Table 1 summarizes the main 'Method Validation' parameters. The author generated the spiked recovery graph as a practical calibration curve plotting peak areas of fortified sample extracts ranging from 0.05–1.0 µg/g versus their concentration. The decision limit (CCα, µg/g) and detection capability (CCβ, µg/g) values calculated according to the EU regulation4 are also described in this table. Additionally, the selectivity and cost/time performances are as follows: the target spectra obtained from the beef sample were practically identical to those of the standards.

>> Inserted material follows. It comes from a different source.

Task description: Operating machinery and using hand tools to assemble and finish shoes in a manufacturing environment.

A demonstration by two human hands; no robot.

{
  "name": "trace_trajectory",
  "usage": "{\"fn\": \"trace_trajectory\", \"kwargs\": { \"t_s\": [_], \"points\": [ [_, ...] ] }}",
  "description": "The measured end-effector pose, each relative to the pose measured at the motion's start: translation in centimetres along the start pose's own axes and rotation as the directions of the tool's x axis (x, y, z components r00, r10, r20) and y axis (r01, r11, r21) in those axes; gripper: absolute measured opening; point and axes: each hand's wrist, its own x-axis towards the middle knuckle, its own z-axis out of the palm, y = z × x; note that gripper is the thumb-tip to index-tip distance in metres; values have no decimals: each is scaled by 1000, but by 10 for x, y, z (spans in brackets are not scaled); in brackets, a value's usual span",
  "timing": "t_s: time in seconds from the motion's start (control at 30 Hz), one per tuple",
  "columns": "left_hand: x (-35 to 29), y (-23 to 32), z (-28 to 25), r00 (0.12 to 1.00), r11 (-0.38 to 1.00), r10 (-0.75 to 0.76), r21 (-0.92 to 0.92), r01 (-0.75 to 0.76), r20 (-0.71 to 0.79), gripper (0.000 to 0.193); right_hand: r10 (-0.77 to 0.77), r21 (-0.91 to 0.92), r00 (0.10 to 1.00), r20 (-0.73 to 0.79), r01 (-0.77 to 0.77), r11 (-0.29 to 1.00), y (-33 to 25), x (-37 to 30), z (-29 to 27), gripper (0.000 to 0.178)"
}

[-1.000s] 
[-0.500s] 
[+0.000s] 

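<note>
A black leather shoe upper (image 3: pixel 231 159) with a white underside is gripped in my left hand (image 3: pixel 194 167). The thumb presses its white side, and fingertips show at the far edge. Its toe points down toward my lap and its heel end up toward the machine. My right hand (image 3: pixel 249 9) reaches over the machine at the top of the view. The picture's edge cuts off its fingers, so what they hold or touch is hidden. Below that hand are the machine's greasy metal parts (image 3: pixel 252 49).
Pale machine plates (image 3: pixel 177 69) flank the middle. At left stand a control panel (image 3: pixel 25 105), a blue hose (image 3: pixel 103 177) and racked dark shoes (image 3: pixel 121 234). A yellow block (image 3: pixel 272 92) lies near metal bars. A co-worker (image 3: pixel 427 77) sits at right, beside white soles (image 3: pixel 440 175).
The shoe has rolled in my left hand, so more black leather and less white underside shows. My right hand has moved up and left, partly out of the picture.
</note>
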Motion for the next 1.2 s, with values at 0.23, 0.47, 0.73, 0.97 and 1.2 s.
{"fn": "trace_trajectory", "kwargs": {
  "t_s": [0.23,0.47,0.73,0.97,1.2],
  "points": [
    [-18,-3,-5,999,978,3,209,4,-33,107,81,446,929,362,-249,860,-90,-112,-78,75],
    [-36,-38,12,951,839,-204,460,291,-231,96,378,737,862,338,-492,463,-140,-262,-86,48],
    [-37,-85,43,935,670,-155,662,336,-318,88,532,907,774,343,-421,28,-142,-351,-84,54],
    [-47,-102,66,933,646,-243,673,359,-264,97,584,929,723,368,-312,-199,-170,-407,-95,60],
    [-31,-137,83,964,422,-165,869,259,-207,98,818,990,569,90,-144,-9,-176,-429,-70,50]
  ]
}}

Because of the high absorbance of PG and PGp and the satisfactorily purification, UV detection is possible at trace levels using PDA.

It is, therefore, instructive to demonstrate the purification effectiveness of the sample preparation. The present HPLC system made it unnecessary to use MS, which is very expensive and is not available in a lot of labs for routine analysis, particularly in developing countries, to analyse the target compounds. The time and budget required for the analysis of one sample were less than 30 min and roughly €3.9 (¥500 in 16 March 2009), respectively. For the sequential sample preparations, a batch of 12 samples can be analysed in less than 4.5 h.

Residue monitoring in commercial beef: Using the complete method, the author analysed the different samples of marketed beef in Osaka, Japan. No beef samples contained detectable concentrations of PG (< 0.022 µg/g) and PGp (< 0.020 µg/g), respectively. The chromatograms were free from interference.

Conclusions

The proposed method is a useful tool for routine residue monitoring of PG and PGp in beef which is inexpensive, harmless to the environment, quick and delivers reproducible recoveries.

Naoto Furusawa is an associate professor with the Graduate School of Human Life Science, Osaka City University, Osaka 558-8585, Japan.

References

1. Codex Alimentarius Commission (http://www.codexalimentarius.net/mrls/vetdrugs/jsp/vetd_q-e.jsp)

2. Y. Luo et al., Journal of Chromatography B, 714, 269 (1998).

3. A. Ghassempour et al., Talanta, 65, 1038 (2005).

4. EU Decision 2002/657, 2002 Official Journal of European Communication L221/8.